# [Problem to work on]
Return each line of the material below exactly. Begin at the first and end on the line with "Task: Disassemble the".

# [Data provided]
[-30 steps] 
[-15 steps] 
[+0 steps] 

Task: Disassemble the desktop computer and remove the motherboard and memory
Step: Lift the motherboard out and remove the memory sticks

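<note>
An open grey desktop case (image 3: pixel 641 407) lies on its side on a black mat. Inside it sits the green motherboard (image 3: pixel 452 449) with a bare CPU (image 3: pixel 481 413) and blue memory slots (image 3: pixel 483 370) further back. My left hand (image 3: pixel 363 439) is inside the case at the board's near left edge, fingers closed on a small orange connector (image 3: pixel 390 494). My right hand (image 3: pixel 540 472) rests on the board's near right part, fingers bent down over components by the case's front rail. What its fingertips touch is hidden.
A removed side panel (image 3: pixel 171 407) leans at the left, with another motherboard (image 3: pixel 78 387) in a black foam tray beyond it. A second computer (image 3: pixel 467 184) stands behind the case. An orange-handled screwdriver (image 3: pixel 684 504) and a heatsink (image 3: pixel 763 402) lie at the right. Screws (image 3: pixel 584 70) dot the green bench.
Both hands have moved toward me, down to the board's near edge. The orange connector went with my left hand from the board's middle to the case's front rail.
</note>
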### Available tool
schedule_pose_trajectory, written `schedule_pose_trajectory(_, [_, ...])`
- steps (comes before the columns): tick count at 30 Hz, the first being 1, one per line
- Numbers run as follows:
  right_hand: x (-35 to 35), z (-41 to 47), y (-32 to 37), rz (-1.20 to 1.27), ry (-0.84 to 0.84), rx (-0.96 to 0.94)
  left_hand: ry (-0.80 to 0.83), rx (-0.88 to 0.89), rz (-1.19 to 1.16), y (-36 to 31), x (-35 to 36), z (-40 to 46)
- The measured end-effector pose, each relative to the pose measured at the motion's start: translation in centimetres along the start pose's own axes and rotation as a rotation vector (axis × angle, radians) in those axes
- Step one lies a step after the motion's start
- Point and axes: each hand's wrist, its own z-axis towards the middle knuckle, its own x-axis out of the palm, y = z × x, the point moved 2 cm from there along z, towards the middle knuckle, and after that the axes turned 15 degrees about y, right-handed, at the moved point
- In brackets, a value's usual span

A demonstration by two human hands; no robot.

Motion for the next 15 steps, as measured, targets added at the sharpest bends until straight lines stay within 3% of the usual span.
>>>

# [Answer to this exercise]
[-30 steps] 
[-15 steps] 
[+0 steps] 

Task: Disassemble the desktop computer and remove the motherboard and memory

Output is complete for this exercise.